Division of Cardiology, Department of Internal Medicine, Severance Cardiovascular Hospital, Yonsei University College of Medicine, Seoul, Republic of Korea (D.K., E.J., H.T.Y., T.-H.K., J.-S.U., J.-Y.K., H.-N.P., M.-H.L.' B.J.).
Department of Cardiology, CHA Bundang Medical Center, CHA University, Seongnam, Republic of Korea (P.S.Y., J.-H.S.).
Stroke. 2022 Jun;53(6):1873-1882. doi: 10.1161/STROKEAHA.121.036757. Epub 2022 Feb 3.
Frail patients with atrial fibrillation (AF) are less likely to receive anticoagulation than nonfrail patients with AF despite frailty being associated with poorer clinical outcomes including stroke. Using a population-based cohort, we sought to assess the effectiveness and safety of oral anticoagulants (OACs) in frail patients with AF.

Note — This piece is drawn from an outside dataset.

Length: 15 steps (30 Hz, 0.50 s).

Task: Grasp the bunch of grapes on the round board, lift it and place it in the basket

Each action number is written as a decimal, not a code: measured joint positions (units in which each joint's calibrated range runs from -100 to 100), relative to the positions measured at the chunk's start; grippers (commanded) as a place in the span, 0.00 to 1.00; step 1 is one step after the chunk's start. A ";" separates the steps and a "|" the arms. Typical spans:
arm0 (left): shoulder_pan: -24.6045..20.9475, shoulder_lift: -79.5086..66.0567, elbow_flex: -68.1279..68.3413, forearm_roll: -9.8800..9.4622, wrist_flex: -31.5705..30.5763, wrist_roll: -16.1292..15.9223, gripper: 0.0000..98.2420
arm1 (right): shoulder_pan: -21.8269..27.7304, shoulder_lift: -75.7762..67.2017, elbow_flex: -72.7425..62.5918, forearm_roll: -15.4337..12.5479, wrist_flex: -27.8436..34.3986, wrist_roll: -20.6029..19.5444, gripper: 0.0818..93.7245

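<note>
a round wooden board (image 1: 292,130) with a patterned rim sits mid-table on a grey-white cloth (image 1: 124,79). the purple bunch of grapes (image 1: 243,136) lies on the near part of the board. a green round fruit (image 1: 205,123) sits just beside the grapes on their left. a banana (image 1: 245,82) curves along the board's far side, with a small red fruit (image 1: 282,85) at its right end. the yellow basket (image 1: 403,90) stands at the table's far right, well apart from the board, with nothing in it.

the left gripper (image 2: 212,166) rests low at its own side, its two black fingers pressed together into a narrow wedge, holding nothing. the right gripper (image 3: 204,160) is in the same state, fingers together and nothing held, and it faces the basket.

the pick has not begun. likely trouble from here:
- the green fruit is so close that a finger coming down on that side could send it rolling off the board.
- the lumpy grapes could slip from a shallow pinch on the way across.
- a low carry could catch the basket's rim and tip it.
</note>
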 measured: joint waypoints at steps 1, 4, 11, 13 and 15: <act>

This retrospective cohort study analyzed 83 635 patients aged at least 65 years with AF and frailty (≥5 Hospital Frailty Risk Score) between January 1, 2013 and December 31, 2016 from the Korean National Health Insurance Service database. To account for the differences between patients receiving OAC or not and across different OAC regimens, propensity score-weighting was used. Net adverse clinical event, defined as the first event of ischemic stroke, major bleeding, or cardiovascular death, was compared. In addition, each individual outcome was examined separately.
In the study population (57.1% women; mean age, 78.5±7.2 years), a total of 14 968 net adverse clinical event, 3718 ischemic stroke, 5536 major bleeding, and 6188 cardiovascular death occurred. In comparison with no OAC use, OAC use was associated with lower risks of net adverse clinical event (hazard ratio, 0.78 [95% CI, 0.75-0.82]), ischemic stroke (hazard ratio, 0.91 [95% CI, 0.86-0.97]), and cardiovascular death (hazard ratio, 0.52 [95% CI, 0.49-0.55]), but no difference was observed for major bleeding (hazard ratio, 1.02 [95% CI, 0.95-1.10]). Compared with warfarin, all four individual direct OAC were associated with decreased risks of net adverse clinical event, ischemic stroke, major bleeding, and cardiovascular death. The associations for OAC use (compared to no OAC use) or direct OAC use (compared to warfarin) with favorable outcomes were more prominent in individuals with a higher CHADS-VASc score of at least 3.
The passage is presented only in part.